Lorsque je me suis d'abord assis avec l'idée de
#lorenzoprotocol , ce qui m'a frappé n'était pas les mots à la mode ou les graphiques, mais la simple promesse, presque humble, qui est à son cœur : prendre des stratégies qui vivaient auparavant derrière des portes closes et les transformer en choses que n'importe qui peut tenir dans son portefeuille, et ils font cela en les transformant en jetons appelés Fonds Négociés On-Chain, ou
#OTFs , qui sont essentiellement des fonds tokenisés qui regroupent des expositions complexes et des sources de rendement en un seul instrument négociable afin que vous n'ayez pas besoin de gérer un bureau de trading pour obtenir des rendements diversifiés et structurés — cette idée fondamentale est ce qui donne à Lorenzo sa gravité humaine et explique pourquoi les gens continuent d'en parler.

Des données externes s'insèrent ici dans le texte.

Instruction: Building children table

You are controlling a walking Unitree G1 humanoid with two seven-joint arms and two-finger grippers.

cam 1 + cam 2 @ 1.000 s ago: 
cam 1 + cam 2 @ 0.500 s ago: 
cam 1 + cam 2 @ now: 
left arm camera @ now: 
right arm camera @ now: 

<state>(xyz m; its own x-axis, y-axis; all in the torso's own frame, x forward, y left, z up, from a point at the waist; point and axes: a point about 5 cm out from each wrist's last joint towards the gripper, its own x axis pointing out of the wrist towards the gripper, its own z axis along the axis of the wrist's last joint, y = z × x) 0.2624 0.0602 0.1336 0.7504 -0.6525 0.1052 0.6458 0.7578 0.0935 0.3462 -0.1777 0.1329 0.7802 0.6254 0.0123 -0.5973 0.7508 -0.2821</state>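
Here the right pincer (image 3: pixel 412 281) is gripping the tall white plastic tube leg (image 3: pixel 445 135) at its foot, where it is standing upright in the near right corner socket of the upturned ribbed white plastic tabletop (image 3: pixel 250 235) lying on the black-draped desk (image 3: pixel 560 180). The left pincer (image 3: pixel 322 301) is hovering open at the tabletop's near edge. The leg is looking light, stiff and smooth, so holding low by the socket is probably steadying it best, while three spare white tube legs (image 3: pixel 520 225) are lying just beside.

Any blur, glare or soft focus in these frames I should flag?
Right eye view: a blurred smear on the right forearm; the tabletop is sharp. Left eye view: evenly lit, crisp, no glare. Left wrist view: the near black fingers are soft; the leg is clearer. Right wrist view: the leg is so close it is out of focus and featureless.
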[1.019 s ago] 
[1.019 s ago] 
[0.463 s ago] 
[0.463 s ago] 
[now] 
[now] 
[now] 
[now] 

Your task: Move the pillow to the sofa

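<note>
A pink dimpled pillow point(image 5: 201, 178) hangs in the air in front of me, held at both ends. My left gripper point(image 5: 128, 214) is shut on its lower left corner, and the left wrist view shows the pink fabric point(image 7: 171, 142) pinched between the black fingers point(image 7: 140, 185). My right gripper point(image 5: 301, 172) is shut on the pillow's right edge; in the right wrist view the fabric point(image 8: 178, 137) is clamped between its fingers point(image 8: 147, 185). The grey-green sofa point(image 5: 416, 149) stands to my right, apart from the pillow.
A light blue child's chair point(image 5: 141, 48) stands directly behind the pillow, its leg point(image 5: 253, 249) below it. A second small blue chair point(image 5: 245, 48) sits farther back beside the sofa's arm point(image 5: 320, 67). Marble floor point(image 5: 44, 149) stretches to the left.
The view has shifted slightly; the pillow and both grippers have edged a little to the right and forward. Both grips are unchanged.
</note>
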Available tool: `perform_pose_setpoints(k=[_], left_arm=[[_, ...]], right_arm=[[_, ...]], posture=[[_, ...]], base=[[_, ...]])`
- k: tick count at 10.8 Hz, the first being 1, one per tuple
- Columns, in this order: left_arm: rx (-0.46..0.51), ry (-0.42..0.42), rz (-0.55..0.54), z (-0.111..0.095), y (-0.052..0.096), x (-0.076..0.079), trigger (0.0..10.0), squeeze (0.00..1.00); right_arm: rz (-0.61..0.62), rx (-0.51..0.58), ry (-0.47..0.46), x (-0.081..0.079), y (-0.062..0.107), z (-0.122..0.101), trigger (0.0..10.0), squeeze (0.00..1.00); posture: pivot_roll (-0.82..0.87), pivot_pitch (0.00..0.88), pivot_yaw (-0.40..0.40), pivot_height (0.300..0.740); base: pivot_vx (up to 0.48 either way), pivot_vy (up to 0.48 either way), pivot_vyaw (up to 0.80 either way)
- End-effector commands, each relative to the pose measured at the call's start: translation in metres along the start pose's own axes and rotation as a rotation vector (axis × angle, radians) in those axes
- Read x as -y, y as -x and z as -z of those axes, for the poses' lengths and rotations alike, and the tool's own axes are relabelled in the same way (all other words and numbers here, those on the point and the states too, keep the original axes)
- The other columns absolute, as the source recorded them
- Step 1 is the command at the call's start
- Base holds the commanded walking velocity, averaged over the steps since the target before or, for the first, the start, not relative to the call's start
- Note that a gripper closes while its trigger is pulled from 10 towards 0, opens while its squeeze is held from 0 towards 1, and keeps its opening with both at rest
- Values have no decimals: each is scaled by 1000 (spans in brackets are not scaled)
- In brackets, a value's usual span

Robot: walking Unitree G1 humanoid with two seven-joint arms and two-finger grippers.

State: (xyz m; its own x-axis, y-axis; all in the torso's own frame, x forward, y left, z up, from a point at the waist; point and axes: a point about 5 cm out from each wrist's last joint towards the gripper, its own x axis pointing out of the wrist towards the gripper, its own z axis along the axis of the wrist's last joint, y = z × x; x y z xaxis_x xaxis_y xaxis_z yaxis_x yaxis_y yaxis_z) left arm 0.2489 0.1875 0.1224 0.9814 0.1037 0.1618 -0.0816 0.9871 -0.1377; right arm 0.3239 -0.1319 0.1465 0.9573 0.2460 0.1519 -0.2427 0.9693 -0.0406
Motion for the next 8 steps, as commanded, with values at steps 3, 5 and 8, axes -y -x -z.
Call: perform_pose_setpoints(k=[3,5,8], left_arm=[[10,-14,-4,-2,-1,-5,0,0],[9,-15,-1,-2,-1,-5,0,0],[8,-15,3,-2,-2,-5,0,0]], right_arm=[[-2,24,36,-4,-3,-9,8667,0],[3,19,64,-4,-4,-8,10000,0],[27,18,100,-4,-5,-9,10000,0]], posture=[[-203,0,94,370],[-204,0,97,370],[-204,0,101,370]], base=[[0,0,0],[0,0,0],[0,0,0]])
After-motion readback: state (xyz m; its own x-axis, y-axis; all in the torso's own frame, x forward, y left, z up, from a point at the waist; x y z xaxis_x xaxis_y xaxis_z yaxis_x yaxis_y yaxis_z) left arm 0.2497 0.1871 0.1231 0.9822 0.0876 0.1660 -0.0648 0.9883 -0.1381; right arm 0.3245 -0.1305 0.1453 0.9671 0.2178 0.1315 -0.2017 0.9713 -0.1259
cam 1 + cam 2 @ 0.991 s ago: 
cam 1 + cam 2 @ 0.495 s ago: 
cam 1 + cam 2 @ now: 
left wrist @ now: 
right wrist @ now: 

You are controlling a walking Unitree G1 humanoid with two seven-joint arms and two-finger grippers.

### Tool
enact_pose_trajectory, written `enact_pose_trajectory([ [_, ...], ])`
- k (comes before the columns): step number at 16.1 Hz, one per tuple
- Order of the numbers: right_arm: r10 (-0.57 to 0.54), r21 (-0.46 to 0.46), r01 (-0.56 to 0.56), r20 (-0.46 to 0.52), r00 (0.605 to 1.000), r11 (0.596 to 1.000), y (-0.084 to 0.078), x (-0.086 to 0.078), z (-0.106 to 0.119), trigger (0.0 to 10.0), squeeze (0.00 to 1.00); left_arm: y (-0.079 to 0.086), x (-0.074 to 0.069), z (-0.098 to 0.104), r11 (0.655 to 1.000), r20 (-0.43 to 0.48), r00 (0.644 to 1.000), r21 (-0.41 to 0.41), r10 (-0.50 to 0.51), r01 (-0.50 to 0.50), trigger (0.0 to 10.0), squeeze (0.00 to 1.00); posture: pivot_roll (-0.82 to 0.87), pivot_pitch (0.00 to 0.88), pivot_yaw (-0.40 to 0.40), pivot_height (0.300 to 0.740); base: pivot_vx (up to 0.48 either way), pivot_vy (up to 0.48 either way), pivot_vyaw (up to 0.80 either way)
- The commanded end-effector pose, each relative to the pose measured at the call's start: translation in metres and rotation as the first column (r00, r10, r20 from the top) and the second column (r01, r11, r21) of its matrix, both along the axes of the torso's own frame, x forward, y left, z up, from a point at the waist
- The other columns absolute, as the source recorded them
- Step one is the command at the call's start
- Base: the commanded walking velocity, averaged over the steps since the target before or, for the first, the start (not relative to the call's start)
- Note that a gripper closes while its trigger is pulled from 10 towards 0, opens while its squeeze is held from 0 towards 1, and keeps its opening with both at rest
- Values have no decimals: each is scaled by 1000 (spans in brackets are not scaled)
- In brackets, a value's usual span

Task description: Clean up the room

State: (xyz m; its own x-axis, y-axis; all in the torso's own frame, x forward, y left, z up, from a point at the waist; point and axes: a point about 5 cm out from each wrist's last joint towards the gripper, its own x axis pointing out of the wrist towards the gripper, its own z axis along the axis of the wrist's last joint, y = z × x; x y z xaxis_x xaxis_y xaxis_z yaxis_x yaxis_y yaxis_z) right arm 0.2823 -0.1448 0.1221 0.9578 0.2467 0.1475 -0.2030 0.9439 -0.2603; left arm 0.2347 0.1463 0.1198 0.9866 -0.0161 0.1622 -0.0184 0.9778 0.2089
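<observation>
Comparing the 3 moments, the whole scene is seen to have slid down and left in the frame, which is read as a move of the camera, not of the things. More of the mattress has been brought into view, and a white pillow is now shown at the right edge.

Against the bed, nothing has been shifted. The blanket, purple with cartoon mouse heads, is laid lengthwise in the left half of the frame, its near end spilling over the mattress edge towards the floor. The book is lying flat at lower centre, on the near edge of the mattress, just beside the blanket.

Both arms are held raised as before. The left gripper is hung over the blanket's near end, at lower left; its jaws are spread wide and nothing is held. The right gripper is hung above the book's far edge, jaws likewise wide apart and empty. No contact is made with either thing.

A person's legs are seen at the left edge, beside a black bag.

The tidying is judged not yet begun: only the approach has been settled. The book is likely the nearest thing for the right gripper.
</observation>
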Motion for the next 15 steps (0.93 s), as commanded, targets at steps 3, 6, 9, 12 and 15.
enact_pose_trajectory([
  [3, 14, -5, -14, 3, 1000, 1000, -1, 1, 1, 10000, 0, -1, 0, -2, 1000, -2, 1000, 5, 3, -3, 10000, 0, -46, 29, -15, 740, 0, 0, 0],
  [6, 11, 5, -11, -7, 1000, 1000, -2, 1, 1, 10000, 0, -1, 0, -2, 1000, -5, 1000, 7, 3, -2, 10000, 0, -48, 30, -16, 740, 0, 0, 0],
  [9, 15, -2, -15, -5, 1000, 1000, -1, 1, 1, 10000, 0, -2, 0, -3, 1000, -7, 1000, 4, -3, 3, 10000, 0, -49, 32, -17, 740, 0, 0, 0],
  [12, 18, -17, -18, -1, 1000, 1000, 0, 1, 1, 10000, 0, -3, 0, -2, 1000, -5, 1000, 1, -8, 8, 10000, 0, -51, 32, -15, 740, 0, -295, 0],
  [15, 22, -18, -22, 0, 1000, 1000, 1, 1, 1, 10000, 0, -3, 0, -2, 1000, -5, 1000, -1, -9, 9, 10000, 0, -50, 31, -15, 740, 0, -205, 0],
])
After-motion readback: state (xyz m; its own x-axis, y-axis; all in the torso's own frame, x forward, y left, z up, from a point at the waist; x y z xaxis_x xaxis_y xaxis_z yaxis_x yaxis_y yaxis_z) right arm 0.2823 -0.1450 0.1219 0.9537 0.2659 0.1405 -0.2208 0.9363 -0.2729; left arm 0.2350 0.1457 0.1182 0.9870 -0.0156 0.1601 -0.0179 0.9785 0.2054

Le système, à un niveau fondamental, est construit à partir de trois piliers interconnectés : une architecture de coffre-fort qui organise le capital, une couche d'économie de jetons qui aligne les incitations (BANK et sa variante de vote en séquestre veBANK), et une couche de produit — le
#OFTs et les stratégies composées — qui livrent réellement l'exposition et le rendement que les gens veulent, et lorsque vous suivez la logique de bas en haut, vous pouvez voir pourquoi chaque choix compte ; les coffres-forts sont là où le capital est placé et les stratégies sont exécutées, ils peuvent être des coffres-forts à stratégie unique simples ou des coffres-forts composés qui dirigent des fonds vers des sous-stratégies afin qu'un seul
#OTF puisse combiner, par exemple, la création de marché quantitative, les allocations de futures gérées et le rendement structuré provenant du prêt ou de la liquidité
$BTC , ce qui signifie en pratique que les utilisateurs achètent un jeton et ont accès à plusieurs sources de rendement opérationnellement distinctes sans avoir besoin de les assembler eux-mêmes.